Juliana se fue acostumbrando, no la pasaba mal. Sólo tenía que lavar su ropa, atender algunos clientes y a los dos hermanos que siguieron viniendo cada uno por su lado. No supo qué pasó, pero un día Cristián vino a buscarla y le pidió que volviera a la casa. Y todo comenzó a repetirse. Uno la trataba con furia, el otro con dulzura. Uno gritaba, el otro quedaba en silencio. Juliana se acostaba con Cristián por miedo y con Eduardo por amor. Cristián rebenqueaba brutalmente a los caballos. Eduardo pateaba a los perros. Juliana comprendió su culpa, pero no podía disimular su amor por Eduardo.

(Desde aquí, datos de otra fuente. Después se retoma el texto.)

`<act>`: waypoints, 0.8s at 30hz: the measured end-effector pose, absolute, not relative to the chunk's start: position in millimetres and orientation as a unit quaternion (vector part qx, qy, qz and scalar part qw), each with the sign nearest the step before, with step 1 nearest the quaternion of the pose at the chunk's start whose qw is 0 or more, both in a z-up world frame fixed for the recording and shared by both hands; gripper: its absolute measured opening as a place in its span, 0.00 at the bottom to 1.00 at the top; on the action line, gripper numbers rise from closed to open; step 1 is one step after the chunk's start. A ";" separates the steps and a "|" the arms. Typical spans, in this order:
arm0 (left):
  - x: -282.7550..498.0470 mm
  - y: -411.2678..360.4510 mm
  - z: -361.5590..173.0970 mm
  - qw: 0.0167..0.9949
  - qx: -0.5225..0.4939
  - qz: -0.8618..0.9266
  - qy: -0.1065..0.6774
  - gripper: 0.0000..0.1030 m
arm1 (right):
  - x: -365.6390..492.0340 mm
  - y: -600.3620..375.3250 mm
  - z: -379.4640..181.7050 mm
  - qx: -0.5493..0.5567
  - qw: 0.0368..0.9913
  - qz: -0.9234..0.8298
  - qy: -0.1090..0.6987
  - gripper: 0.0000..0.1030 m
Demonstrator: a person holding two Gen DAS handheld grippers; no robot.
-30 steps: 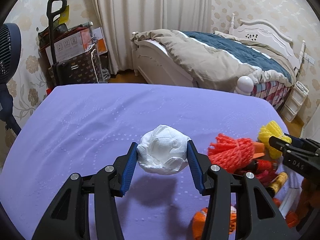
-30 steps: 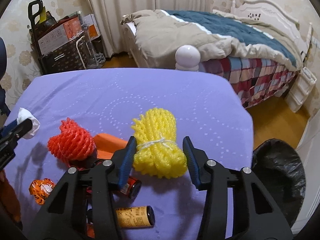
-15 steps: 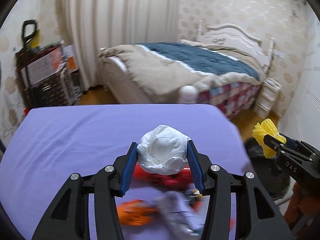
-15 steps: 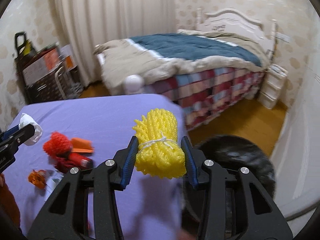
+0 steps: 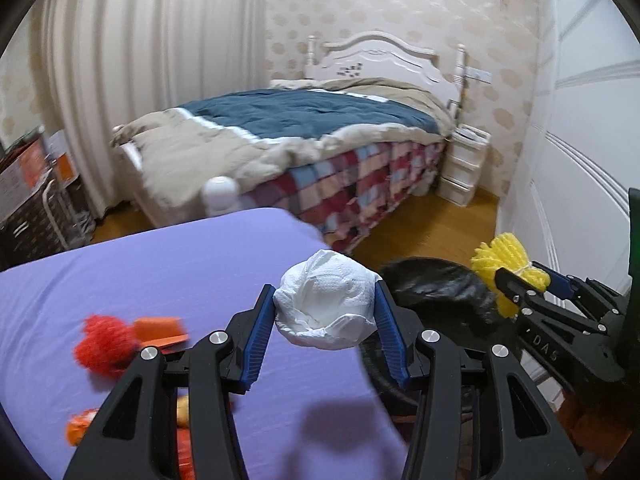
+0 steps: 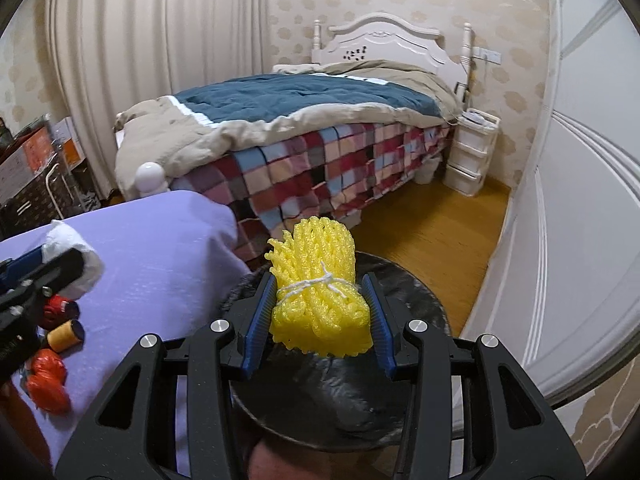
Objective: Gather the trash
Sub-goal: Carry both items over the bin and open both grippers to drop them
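Observation:
My left gripper (image 5: 326,312) is shut on a crumpled white tissue (image 5: 326,306) and holds it over the right edge of the purple table (image 5: 160,272). My right gripper (image 6: 318,312) is shut on a yellow foam net bundle (image 6: 318,300) and holds it above a black-lined trash bin (image 6: 340,392) on the floor beside the table. The bin (image 5: 436,288) and the yellow bundle (image 5: 508,264) also show in the left wrist view. A red foam net (image 5: 106,344), orange wrappers (image 6: 48,384) and small bottles (image 6: 64,334) lie on the table.
A bed (image 6: 304,136) with a patchwork cover stands behind the table. White drawers (image 6: 470,156) stand by the headboard. A white wall panel (image 6: 580,220) runs along the right. Boxes and a cart (image 5: 28,200) stand at far left.
Both grippers have swung right, from over the table toward the bin, each still holding its item. The yellow bundle has been lifted off the table and now hangs over the bin.

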State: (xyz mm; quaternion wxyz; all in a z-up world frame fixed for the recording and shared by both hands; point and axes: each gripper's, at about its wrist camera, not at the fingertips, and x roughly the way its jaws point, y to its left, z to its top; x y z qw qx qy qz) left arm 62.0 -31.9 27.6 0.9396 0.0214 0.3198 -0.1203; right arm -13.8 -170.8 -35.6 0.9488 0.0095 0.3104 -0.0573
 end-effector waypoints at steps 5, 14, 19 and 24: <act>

Se advertía en su cara la felicidad, por más que intentara disimularla. Y la camisa mejor planchada, el mate mejor cebado, el pedazo de carne más grande. Por primera vez se sentía querida y sintió deseos de tener un hijo de él. Y a Cristián estas cosas no le pasaron inadvertidas. Cada día la trataba peor. La vejaba. Y después de esa descarga brutal con ella, en presencia de su hermano, se apaciguaba.

 

Una madrugada se levantó a preparar mate y los encontró en silencio sentados en la mesa de la cocina. De vez en cuando se miraban entre ellos y en esas miradas había una complicidad que iba más allá de la discordia que ella había causado y que no comprendía. Sintió miedo. Miedo de los ojos serenos de Cristián y miedo del silencio de Eduardo. De las nubes grises en el cielo y de la tormenta que no tardaría en desencadenarse. El mate iba de mano en mano. De pronto Eduardo se levantó, se subió al caballo y partió. Cristián se incorporó sin decir nada y se fue a los corrales.

 

El calor no cejaba. Juliana sintió correr gruesas gotas de sudor por las mejillas. Se soltó el pelo debajo de la bomba para mojárselo. Luego se puso a trabajar como todos los días. Corrían las horas y ninguno de los dos hermanos aparecía. El aire estaba quieto, y un miedo atroz la hizo estremecer cuando escuchó el taconeo de las botas de Cristián en el patio.

 

Ya era tarde, y en la oscuridad de la noche, gritó por primera vez cuando vio la luz de la luna reflejada en el puñal.